On Wed, Apr 27, 2016 at 1:22 AM, Richard Smith <richard at metafoo.co.uk> wrote:
> I think the 0003 patch makes a lot of sense. I wish I'd done that in the
> first place! (You'll need a corresponding change to compiler-rt of course.)
>
> For the 0002 patch, could we use a different representation instead, to
> deduplicate the common suffixes? Something like:
>
>   struct Path { Path *parent; const char *content; };
>
> Split each path on each '/' (or some smarter heuristic), and produce:
>
>   Path p0 { nullptr, "/path/to/build/" };
>   Path p1 { &p0, "foo/" };
>   Path p2 { &p1, "bar/" };
>   Path foo_bar_baz_h { &p2, "baz.h" };
>   Path foo_bar_quux_h { &p2, "quux.h" };
>
> The downside of this is increased relocation size, which is already a
> significant problem for ubsan binaries.
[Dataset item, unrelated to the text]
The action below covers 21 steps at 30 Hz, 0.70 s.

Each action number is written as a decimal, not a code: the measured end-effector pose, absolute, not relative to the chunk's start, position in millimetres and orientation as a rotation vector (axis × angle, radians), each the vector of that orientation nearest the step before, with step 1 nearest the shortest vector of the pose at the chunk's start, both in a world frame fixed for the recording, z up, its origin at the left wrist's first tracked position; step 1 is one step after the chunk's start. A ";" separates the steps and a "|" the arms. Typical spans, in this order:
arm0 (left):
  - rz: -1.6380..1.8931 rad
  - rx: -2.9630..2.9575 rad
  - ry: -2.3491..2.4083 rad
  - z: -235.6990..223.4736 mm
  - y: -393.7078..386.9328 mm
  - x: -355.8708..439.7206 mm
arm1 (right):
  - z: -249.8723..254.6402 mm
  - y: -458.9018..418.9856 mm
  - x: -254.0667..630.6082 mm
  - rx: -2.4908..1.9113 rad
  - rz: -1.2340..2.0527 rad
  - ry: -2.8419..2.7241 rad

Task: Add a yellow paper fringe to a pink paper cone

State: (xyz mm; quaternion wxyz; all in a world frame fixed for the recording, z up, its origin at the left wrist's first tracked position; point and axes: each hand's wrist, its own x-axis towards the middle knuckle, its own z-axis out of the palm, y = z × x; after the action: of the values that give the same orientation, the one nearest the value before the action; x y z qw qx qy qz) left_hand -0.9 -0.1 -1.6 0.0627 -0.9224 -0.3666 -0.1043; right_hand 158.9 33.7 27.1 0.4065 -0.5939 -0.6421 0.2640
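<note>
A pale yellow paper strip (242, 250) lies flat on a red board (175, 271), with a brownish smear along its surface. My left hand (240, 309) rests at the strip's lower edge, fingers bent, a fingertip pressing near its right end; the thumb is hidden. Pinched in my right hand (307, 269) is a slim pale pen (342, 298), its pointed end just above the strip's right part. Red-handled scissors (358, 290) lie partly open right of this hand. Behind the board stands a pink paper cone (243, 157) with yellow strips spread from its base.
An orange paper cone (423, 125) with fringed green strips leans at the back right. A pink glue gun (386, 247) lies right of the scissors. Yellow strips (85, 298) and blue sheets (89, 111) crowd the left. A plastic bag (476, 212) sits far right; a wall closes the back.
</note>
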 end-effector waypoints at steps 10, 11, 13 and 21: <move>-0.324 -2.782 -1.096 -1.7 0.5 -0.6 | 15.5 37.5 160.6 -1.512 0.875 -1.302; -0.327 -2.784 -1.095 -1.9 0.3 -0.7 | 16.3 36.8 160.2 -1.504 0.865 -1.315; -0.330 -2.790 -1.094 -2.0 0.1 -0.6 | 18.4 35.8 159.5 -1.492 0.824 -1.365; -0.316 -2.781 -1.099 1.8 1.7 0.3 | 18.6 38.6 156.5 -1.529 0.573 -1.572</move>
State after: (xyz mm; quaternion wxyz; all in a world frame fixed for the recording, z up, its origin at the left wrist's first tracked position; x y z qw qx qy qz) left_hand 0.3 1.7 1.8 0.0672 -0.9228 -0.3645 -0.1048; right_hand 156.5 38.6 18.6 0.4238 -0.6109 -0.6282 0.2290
I'm not sure how much of that we can
> fix without teaching the linker about ubsan data.

I'm not sure it's worth it to add so much complexity when the maximum
savings of my filename patch (keeping only the last path component) is
between 7% and 20% of the rodata section.
It's also not possible to figure out a proper path component split
from inside one of clang's invocations, since we wouldn't know what
paths the program would have. It would have to be dealt with by having
clang tag the strings + an llvm pass to optimize them in a way we knew
UBSan understood (implying LTO is needed, btw).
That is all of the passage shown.